Other cities have followed Philadelphia’s lead and instituted mural programs, though none are nearly as advanced. The question these murals pose, particularly when they are in intensely impoverished neighborhoods, is whether or not they accrue value as an immobile installation or if the real value is the way it brings community members together in an act of collective stewardship, cultivating an appreciate for the act of producing art. For example, what should be done in a neighborhood where housing demand improves to the point that someone seeks to build a new home in that vacant lot, thereby concealing the mural? Or contemplate the inverse: if the house on which the mural rests is itself abandoned and a safety hazard (or a drug den), should a demolition order exempt the wall that contains the mural, despite the expense of preservation?
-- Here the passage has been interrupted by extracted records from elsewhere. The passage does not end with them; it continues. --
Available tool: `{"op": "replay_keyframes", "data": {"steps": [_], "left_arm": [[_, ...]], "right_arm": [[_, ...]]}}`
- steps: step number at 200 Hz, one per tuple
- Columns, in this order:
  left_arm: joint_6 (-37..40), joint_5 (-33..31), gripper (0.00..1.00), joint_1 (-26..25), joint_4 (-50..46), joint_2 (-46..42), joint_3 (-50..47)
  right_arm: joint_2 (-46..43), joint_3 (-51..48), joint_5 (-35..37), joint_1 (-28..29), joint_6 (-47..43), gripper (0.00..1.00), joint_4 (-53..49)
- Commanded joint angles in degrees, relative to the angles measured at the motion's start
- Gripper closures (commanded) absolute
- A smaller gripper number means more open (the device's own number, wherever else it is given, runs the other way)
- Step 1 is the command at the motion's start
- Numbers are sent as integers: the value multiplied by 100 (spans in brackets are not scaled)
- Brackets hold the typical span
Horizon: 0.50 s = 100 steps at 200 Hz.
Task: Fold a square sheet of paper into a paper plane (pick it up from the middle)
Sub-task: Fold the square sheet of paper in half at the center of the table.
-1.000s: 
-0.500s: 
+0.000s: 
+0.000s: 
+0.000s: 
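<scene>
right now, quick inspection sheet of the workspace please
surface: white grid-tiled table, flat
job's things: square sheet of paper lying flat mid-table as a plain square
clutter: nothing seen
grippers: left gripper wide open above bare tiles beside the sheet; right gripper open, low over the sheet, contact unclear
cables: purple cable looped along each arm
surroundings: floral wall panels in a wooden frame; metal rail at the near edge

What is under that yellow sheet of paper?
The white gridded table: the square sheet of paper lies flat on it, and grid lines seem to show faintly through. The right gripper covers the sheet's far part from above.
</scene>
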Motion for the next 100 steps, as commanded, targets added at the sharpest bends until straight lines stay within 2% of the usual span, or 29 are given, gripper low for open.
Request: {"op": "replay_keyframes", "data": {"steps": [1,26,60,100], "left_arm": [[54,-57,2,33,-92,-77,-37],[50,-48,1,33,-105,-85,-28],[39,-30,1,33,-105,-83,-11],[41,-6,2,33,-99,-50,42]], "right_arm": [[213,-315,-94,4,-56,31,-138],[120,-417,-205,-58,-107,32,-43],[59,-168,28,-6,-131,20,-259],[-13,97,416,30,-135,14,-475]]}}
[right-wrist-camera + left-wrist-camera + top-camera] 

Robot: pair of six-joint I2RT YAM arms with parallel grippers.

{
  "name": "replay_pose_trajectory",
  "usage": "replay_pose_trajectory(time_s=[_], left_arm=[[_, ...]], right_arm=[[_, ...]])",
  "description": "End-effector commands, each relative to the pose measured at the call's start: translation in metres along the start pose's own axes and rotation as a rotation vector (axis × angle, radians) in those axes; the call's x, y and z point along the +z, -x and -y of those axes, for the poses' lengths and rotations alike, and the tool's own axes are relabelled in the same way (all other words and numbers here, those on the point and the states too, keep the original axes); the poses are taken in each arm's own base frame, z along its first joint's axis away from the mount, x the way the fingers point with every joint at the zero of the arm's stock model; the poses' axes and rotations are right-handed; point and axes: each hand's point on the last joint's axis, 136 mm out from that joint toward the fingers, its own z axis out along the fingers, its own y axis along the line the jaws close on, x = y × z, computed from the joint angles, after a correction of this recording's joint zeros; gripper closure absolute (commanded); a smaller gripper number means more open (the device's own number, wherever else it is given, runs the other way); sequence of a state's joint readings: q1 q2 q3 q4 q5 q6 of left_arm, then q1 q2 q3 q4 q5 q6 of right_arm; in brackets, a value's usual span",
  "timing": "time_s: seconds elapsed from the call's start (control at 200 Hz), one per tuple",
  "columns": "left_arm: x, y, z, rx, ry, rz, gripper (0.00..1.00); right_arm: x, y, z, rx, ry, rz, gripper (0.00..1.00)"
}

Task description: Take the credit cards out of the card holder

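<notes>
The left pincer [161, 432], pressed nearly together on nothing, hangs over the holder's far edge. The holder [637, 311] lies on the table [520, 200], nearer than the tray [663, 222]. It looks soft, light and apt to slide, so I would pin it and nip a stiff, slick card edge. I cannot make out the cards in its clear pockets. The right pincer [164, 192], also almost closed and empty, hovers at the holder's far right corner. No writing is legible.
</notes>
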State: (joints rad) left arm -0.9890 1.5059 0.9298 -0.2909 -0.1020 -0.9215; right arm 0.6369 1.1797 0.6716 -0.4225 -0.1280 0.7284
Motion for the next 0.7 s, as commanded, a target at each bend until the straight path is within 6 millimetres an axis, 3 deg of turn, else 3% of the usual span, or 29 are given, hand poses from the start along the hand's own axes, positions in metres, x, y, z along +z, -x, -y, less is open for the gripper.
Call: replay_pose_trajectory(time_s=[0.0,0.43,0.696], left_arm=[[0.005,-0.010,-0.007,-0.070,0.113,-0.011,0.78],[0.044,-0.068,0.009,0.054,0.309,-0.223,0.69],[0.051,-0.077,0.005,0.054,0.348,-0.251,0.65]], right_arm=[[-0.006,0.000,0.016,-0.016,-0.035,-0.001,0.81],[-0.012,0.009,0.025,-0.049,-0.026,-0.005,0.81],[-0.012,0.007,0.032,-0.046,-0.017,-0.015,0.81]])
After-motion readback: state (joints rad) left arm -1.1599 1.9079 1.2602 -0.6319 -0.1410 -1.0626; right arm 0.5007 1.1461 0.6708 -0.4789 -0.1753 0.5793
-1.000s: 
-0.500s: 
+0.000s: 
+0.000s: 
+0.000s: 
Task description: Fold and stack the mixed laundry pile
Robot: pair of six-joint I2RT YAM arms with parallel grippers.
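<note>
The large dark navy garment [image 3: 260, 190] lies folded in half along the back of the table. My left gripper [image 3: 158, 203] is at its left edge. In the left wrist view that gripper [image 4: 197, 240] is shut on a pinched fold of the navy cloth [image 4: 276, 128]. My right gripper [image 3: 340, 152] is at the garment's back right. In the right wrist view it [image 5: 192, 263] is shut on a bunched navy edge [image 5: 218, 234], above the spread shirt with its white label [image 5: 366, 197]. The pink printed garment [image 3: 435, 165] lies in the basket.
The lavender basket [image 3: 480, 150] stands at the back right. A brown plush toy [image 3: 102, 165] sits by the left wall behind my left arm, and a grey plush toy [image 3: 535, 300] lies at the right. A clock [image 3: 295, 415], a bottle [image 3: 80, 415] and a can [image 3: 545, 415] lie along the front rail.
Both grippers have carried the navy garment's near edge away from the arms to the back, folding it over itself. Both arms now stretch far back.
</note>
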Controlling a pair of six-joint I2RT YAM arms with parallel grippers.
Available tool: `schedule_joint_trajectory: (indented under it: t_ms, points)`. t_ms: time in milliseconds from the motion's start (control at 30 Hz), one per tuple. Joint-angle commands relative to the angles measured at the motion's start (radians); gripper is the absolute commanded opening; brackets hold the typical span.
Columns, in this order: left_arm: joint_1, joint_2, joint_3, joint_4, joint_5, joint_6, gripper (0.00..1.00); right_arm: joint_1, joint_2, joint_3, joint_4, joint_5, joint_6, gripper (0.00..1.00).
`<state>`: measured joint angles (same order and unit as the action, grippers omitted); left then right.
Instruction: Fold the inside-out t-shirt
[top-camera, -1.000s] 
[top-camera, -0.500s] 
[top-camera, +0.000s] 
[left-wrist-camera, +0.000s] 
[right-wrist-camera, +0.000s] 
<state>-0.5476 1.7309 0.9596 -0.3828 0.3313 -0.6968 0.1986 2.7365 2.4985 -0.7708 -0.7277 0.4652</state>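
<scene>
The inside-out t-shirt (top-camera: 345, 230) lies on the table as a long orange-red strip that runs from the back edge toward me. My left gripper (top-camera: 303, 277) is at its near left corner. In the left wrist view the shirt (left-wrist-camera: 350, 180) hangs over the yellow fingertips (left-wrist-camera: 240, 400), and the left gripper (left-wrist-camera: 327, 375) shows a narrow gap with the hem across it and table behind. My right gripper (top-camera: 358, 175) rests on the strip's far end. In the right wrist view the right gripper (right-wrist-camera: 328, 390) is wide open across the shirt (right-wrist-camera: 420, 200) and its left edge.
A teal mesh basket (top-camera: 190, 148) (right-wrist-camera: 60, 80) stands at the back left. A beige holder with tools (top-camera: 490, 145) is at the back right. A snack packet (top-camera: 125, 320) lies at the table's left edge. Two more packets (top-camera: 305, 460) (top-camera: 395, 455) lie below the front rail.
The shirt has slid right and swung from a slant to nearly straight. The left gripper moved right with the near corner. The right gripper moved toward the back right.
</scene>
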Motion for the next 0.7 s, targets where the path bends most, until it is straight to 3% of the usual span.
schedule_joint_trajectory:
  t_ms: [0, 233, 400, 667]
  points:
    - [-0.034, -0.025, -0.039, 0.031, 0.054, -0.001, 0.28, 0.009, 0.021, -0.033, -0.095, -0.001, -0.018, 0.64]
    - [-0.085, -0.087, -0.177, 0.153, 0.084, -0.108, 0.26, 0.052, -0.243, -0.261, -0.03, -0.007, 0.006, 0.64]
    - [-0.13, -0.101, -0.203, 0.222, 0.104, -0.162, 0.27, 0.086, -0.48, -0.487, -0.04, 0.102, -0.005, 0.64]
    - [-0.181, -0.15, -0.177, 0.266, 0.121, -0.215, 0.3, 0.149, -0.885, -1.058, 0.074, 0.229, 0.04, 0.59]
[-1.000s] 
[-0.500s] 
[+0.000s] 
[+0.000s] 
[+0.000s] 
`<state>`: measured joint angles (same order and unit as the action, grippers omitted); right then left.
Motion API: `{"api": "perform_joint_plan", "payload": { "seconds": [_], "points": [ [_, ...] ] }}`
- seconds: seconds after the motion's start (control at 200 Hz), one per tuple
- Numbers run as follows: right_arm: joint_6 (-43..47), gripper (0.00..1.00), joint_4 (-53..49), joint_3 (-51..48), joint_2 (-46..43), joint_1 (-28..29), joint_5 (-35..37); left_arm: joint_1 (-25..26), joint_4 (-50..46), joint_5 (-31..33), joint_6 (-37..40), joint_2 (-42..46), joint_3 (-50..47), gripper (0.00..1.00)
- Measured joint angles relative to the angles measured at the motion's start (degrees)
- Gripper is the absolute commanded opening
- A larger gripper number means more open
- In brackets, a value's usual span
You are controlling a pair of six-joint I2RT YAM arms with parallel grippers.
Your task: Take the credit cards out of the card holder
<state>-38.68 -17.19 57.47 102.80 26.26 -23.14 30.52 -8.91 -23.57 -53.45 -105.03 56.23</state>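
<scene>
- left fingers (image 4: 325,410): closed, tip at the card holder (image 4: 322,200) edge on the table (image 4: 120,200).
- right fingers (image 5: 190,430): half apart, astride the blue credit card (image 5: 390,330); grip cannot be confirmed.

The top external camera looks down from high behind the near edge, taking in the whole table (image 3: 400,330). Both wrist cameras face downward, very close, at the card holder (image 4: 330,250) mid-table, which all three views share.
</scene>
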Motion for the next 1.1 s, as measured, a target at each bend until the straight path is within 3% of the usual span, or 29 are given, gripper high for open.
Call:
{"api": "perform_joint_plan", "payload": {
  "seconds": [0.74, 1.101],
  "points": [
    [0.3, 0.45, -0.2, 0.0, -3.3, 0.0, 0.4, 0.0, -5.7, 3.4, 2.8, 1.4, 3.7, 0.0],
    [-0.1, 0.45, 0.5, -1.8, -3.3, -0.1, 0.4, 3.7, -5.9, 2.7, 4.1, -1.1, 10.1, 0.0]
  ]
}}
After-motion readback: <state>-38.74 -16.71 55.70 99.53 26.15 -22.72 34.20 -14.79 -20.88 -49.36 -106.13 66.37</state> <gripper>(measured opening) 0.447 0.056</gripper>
Murals simultaneously signify progress and decay, preventing any real cost-benefit analysis from yielding directly quantifiable results. The general reaction among the Philadelphia planning community appears to be that, while the Mural Arts Program remains unquestionably respectable, it should not impede redevelopment initiatives in a city long starved of any real influx of capital. Such a sentiment may show a callous disregard for both the labor and emotional investment involved in creating a mural, but they are volunteer efforts under the aegis of a successful nonprofit; they lack the capacity to build measurable wealth. Would the true signifier of success in Philadelphia be a city that has reached the point where the City of Murals no longer needs murals? It’s probably naïve to suggest that such an era may ever arrive, but the true glory of the Mural Arts Program—though no more measurable than anything else—may be the process far more than final result.